▶ **Work instruction**
Identify all lines below that hold "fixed" and collect them.

▶ **Supplied data**
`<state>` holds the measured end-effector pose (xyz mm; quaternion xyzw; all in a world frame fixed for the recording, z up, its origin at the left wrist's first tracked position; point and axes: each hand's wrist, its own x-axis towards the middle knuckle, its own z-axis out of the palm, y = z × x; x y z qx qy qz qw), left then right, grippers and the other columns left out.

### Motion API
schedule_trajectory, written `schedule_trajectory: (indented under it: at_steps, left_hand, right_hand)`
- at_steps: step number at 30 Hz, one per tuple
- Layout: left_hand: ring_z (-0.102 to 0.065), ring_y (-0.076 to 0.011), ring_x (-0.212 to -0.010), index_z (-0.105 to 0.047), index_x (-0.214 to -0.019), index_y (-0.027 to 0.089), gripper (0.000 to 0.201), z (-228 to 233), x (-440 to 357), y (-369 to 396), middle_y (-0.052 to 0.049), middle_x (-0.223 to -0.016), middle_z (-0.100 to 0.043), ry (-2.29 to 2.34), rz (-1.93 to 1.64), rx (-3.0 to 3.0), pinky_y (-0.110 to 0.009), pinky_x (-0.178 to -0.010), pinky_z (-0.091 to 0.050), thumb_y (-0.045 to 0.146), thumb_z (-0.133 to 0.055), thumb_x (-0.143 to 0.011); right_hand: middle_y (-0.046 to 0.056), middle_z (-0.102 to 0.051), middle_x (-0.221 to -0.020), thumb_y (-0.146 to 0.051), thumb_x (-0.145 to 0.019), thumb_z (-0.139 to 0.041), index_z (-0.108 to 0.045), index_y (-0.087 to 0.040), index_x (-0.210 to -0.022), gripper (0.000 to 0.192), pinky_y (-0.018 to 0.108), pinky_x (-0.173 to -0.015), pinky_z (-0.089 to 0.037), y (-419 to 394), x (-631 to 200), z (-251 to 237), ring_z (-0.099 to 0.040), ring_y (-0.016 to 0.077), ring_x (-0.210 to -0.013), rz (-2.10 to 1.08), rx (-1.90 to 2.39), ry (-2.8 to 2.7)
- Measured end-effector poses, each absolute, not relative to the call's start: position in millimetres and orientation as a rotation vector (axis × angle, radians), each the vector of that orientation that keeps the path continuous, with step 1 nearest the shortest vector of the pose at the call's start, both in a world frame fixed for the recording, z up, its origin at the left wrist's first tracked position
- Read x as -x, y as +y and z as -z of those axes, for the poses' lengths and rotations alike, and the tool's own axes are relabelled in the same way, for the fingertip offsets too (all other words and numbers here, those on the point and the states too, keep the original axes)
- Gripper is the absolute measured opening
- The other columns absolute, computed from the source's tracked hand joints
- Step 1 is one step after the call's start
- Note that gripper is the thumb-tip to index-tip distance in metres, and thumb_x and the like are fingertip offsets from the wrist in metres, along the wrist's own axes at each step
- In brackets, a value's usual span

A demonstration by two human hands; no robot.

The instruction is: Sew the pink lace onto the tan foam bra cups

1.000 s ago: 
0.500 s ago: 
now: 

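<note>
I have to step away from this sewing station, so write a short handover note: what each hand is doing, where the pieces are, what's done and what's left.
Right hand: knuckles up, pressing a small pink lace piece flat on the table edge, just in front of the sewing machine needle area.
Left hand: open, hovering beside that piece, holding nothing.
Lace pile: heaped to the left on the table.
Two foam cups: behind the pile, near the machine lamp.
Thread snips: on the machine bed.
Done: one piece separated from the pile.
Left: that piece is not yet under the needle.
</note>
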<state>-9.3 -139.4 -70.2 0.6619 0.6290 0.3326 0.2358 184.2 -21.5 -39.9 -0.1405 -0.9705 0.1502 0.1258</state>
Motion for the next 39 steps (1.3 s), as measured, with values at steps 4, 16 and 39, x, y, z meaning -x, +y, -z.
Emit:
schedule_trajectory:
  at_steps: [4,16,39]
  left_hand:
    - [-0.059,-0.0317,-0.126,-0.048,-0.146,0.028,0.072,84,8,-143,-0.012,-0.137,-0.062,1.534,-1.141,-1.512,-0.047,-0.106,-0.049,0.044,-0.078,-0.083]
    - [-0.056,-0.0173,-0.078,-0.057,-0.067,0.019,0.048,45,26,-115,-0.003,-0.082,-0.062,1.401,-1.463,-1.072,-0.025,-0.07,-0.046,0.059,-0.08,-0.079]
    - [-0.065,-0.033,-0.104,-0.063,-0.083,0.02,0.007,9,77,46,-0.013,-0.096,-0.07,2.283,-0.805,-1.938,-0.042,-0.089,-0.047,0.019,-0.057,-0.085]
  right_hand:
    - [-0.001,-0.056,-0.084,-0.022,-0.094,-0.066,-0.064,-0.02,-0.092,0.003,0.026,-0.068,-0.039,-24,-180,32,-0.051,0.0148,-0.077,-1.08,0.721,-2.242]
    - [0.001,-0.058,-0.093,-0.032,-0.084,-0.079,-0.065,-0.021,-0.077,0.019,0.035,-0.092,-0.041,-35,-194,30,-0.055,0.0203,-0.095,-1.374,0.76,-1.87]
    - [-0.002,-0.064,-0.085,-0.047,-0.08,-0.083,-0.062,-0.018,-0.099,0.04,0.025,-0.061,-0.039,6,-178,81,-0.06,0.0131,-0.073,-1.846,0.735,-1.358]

▶ **Solution to the problem**
`<state>` holds the measured end-effector pose (xyz mm; quaternion xyzw; all in a world frame fixed for the recording, z up, its origin at the left wrist's first tracked position; point and axes: each hand's wrist, its own x-axis towards the middle knuckle, its own z-axis out of the palm, y = z × x; x y z qx qy qz qw), left then right, grippers and the other columns left out.
- Measured end-effector poses, each absolute, not relative to the call's start: position in millimetres and orientation as a rotation vector (axis × angle, radians), each the vector of that orientation that keeps the path continuous, with step 1 nearest the shortest vector of the pose at the call's start, both in a world frame fixed for the recording, z up, its origin at the left wrist's first tracked position

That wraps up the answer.